WORK REQUEST: Count the lines in the material below that contain the word "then" and give the number alone.

---------- DATASET CONTENT ----------

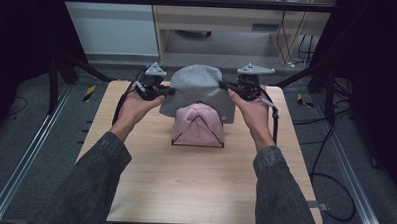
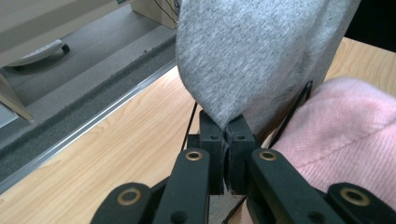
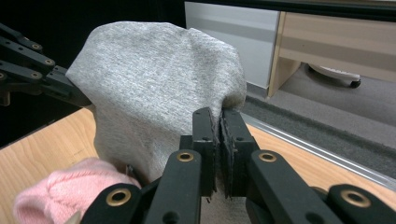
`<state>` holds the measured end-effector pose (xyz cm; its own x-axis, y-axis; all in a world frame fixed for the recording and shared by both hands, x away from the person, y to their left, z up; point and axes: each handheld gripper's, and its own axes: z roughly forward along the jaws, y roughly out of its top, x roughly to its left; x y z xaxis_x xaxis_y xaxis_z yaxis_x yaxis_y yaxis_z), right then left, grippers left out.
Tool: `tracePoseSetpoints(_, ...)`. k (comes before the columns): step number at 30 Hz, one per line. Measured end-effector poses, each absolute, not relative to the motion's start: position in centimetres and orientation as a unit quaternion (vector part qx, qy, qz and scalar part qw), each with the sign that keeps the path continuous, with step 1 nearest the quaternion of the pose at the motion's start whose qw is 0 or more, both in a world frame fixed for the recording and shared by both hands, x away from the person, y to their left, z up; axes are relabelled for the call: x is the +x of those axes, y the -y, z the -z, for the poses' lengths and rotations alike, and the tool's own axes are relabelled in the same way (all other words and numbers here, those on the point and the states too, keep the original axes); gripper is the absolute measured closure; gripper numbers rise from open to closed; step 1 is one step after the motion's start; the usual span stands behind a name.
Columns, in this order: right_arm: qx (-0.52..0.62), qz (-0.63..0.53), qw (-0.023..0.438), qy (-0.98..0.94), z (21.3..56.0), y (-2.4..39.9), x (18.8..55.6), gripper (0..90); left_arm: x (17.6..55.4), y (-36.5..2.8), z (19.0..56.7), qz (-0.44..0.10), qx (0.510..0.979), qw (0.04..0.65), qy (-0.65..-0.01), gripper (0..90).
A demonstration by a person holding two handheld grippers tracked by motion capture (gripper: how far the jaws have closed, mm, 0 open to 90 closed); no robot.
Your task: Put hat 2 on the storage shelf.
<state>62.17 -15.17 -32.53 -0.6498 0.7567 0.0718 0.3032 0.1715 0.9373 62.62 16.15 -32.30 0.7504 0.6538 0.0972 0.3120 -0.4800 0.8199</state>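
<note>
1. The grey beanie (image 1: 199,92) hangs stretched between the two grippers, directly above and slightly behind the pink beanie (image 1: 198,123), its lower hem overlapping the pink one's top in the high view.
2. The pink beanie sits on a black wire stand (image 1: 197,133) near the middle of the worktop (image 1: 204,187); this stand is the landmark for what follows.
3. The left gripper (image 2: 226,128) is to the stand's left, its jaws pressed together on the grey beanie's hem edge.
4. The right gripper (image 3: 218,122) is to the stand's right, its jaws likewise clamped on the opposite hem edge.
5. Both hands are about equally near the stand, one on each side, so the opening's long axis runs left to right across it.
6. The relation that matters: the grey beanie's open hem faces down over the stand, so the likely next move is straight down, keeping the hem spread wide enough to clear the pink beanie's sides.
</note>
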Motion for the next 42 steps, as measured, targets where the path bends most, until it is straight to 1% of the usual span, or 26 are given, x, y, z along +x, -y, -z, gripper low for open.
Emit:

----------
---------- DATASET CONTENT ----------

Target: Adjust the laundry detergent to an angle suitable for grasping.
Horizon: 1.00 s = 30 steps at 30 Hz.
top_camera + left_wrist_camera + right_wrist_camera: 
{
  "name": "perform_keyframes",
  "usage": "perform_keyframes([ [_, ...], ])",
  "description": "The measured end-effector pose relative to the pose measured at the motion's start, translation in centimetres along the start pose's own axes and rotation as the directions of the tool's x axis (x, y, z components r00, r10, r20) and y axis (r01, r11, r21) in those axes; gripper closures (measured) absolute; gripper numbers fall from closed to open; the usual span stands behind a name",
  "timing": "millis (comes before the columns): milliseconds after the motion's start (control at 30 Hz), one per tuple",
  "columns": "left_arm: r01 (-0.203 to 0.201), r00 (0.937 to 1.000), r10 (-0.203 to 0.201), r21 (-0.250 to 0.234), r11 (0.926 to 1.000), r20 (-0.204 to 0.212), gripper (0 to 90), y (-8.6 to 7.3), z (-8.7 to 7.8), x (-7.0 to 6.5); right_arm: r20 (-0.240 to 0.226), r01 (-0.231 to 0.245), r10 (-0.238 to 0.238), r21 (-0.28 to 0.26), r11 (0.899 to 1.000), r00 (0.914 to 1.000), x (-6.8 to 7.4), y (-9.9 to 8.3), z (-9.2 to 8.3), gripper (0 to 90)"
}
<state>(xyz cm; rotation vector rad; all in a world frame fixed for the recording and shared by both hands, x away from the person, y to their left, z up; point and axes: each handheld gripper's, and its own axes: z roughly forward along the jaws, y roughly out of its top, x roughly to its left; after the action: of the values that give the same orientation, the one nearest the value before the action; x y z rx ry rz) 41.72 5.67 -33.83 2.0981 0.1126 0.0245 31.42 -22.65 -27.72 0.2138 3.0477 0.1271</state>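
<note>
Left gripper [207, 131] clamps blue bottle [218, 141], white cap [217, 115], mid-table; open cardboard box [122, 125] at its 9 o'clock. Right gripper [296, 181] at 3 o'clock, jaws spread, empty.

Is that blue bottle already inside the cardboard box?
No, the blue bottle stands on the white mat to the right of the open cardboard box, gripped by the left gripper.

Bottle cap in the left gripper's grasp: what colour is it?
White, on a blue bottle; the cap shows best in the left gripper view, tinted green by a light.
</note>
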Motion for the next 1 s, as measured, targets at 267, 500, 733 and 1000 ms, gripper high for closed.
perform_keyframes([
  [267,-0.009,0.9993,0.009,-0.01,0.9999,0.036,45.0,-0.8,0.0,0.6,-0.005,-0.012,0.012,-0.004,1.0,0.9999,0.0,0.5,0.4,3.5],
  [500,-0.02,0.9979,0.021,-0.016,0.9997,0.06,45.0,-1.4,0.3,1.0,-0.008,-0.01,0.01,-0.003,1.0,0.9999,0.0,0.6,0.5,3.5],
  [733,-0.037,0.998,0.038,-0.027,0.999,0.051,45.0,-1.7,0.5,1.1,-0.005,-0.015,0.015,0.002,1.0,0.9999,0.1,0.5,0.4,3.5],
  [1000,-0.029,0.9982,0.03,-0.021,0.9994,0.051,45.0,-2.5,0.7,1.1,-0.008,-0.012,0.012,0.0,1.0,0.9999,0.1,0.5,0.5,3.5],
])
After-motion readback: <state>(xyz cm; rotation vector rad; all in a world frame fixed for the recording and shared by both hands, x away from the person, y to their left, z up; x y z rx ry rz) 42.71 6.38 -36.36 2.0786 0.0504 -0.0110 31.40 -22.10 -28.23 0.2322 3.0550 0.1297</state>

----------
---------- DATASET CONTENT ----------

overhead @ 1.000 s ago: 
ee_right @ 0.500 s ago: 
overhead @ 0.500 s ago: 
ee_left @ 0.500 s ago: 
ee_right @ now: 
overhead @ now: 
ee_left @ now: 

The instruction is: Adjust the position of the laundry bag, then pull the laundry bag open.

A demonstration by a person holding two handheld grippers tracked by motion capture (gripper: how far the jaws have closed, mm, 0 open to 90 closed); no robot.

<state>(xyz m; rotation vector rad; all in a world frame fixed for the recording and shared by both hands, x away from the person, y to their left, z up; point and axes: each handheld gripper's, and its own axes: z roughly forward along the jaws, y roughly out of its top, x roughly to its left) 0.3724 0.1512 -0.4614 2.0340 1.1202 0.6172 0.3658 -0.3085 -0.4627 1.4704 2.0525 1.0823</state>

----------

ANSWER SECTION: 2